Black Widow, la nouvelle superproduction de Marvel annonçant le début de la phase 4 du MCU, est projeté en salle depuis le 7 juillet dernier, mais aussi en streaming sur Disney+. Une double diffusion qui rapporte donc plus d’argent au géant américain de l’animation, mais pas à son actrice principale, Scarlett Johansson, qui reçoit un pourcentage uniquement sur les diffusions au cinéma. Face à cette situation que l’actrice américaine juge illégitime, cette dernière a décidé de poursuivre Disney en justice, portant l’affaire devant le tribunal de Los Angeles. Celle qui interprète le rôle de Natasha Romanoff réclame la somme de 50 millions, soit le montant correspondant aux pertes estimées par l’actrice et ses conseillers juridiques. Une demande très élevée mais qui, au vu des recettes générées par le film, reste tout à fait compréhensible.

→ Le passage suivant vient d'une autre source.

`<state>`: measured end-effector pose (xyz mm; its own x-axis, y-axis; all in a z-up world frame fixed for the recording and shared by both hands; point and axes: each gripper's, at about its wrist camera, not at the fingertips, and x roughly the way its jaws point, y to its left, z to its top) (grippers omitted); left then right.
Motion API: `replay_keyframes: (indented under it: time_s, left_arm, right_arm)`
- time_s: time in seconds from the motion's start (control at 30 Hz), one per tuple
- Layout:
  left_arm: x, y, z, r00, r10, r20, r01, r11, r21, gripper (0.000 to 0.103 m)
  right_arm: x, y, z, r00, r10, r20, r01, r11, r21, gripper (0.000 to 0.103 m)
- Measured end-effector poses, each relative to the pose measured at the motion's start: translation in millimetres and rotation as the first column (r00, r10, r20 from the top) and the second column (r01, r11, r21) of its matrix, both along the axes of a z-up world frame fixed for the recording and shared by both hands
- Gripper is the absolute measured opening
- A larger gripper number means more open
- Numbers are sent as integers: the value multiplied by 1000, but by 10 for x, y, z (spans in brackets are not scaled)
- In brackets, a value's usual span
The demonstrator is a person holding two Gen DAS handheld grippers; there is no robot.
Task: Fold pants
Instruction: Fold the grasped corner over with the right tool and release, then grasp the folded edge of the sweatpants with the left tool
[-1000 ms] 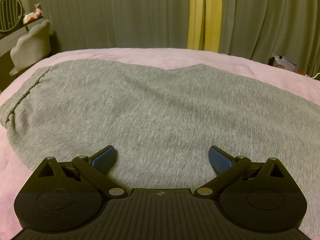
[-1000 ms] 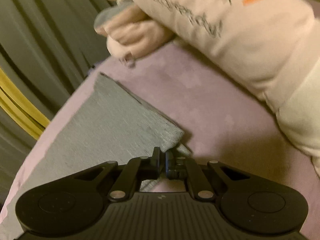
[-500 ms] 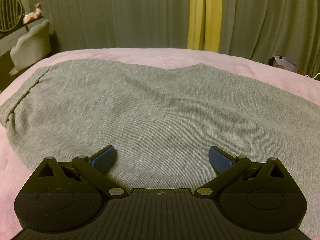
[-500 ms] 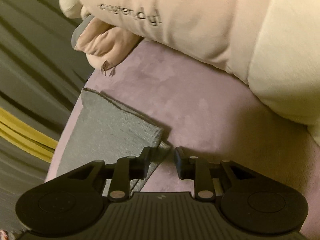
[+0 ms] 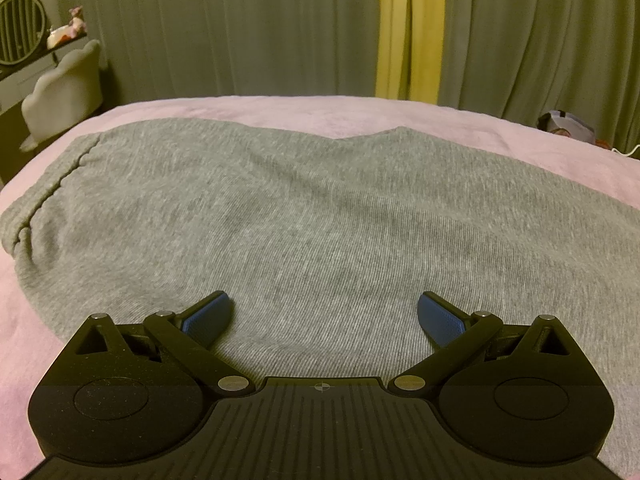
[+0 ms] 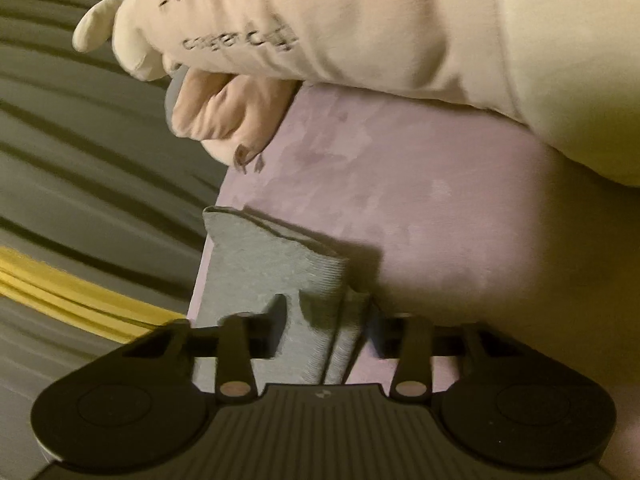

Black Widow, un énorme succès

Il faut dire que Black Widow a très clairement déchaîné les fans de l’univers Marvel, engrangeant plus de 215 millions de dollars dés sa 1ère semaine d’exploitation, dont 60 grâce à sa diffusion sur Disney+. Une stratégie pointée du doigt par John Berlinski, l’avocat de Scarlett Johansson : “Ce n’est un secret pour personne que Disney a décidé de sortir des films comme Black Widow directement sur Disney+, afin d’attirer les plus d’abonnés et faire grimper le cours de son action bourse. Le tout en usant du prétexte du covid-19 […] Ce ne sera sûrement pas la dernière fois que des talents d’Hollywood tiendront tête à Disney, et indiqueront clairement que, quoi que la compagnie décide de faire, elle a l’obligation légale d’honorer ses contrats”. Une situation qui pourrait, si la justice donne raison à Scarlett Johansson, être aux prémices de changements profonds que va connaître le monde du cinéma durant cette décennie, résultant du changement de modèle de consommations imposé par la pandémie mondiale. Car les grands studios de production ont bien compris que leurs sources de revenus ne devaient plus se limiter seulement aux salles de cinéma, mais aussi (et surtout) au streaming, et que ce dernier allait bel et bien jouer un rôle prépondérant dans l’industrie du 7éme art ces prochaines années. Une mutation qui devrait, dans la logique des choses, aussi provoquer une réadaptation des contrats des stars d’Hollywood.